Technology, data, and content are all critical components of successful marketing in a world of abundant information and empowered buyers. However, it's equally important to remember that buying decisions are still made by human beings, and therefore it's never been more important for marketers to understand how people make economic decisions and to incorporate psychological principles of human decision-making into marketing strategy and marketing content.

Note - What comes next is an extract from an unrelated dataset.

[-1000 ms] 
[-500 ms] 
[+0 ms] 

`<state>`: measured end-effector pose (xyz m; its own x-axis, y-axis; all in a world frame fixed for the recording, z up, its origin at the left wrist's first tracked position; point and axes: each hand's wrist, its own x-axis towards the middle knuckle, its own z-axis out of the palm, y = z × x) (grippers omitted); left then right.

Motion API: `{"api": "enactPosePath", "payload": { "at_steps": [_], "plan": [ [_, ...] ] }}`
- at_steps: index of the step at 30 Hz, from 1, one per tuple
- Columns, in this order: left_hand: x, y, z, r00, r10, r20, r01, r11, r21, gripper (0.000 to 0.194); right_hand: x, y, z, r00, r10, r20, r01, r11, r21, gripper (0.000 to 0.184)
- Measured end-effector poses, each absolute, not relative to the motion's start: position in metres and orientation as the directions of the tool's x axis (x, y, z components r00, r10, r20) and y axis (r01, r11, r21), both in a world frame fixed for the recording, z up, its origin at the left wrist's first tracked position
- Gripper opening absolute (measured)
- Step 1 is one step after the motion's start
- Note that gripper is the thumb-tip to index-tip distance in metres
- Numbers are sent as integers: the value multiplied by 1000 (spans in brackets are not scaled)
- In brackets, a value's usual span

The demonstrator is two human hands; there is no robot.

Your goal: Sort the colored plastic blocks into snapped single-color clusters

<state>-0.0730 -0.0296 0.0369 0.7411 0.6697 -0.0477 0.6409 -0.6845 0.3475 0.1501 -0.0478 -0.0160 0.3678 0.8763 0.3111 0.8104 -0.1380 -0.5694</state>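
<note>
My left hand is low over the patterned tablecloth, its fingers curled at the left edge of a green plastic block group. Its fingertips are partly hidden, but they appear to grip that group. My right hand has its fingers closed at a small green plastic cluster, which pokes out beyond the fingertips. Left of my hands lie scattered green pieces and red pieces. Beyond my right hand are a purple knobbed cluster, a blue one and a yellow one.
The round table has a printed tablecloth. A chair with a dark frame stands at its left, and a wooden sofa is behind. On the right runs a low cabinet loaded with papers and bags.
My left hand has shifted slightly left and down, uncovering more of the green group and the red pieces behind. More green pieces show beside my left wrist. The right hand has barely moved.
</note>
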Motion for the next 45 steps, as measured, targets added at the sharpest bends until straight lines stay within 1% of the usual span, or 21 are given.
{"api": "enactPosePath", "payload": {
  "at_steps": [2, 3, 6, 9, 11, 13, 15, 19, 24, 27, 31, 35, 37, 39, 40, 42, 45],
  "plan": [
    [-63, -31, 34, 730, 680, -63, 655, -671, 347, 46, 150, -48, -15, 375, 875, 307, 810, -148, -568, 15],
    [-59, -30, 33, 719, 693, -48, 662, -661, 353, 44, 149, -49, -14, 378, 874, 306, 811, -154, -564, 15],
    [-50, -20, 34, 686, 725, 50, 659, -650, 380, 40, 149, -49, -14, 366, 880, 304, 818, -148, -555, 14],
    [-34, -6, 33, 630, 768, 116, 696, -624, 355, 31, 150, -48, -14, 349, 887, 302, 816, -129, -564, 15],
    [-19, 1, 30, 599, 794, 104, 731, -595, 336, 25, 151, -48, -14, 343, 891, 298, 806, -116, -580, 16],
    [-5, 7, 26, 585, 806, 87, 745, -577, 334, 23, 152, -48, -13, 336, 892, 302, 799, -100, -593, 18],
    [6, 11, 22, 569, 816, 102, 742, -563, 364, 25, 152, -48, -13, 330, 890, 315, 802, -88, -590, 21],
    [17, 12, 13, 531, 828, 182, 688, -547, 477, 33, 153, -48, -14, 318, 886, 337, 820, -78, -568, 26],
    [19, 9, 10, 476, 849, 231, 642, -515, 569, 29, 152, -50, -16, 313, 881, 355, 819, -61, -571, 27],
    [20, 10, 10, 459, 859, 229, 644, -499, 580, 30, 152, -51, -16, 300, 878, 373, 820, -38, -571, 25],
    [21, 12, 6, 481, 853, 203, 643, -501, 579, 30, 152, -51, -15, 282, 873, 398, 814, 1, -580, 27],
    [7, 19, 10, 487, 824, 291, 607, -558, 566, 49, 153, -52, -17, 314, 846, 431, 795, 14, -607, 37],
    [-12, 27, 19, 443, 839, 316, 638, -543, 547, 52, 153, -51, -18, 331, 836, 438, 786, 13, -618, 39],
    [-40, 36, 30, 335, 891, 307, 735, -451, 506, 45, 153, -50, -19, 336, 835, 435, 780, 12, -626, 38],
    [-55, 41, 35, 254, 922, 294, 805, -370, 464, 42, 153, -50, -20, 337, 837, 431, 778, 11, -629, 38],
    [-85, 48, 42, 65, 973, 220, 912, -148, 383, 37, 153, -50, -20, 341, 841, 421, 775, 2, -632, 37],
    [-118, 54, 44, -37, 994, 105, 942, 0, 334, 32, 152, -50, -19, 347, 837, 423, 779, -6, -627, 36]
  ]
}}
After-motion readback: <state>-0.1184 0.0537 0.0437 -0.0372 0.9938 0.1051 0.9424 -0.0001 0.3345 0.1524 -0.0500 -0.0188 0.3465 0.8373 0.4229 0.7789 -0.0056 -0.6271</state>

For decades, most economists have assumed that humans make economic decisions rationally. According to standard economic theory, they weigh the economic costs and benefits of their decisions, have relatively stable preferences, and they usually act to maximize their economic self interest. In the late 1970's, psychologists Daniel Kahneman (who later won the Nobel Prize for economics) and Amos Tversky began publishing a number of scientific papers that contradicted the rational view of human nature held by mainstream economists.
Kahneman and Tversky's work pioneered a new discipline that later came to be called behavioral economics. In 2008, two books - Predictably Irrational by Dan Ariely and Nudge by Richard Thaler and Cass Sunstein - raised popular awareness of behavioral economics and put it on the radar screens of business and marketing leaders.
The truth is, marketers have been using some principles of behavioral economics for years, albeit largely unwittingly. A 2010 article in McKinsey Quarterly put it this way: "Long before behavioral economics had a name, marketers were using it. 'Three for the price of two' offers and extended-payment layaway plans became widespread because they worked - not because marketers had run scientific studies showing that people prefer a supposedly free incentive to an equivalent price discount or that people often behave irrationally when thinking about future consequences. Yet despite marketing's inadvertent leadership in using principles of behavioral economics, few companies use them in a systematic way."
If behavioral economics were nothing more than an interesting academic topic, marketers might be justified in giving it only passing attention. In reality, however, behavioral economics is important for virtually all aspects of marketing. For example, in all five of the annual content marketing surveys by CMI/MarketingProfs, producing engaging content has been one of the top three challenges identified by survey respondents. Behavioral economics provides many insights that can help marketers make their content more engaging and effective.
My main objective of this post is to introduce the topic of behavioral economics to those who may not have heard of it. I also want to make the point that, despite the growing importance of technology and data in marketing, an understanding of human decision-making remains critical to marketing success. In coming weeks, I'll be publishing several posts that will describe some of the major principles of behavioral economics and explain how marketers can apply those principles to improve the effectiveness of marketing content.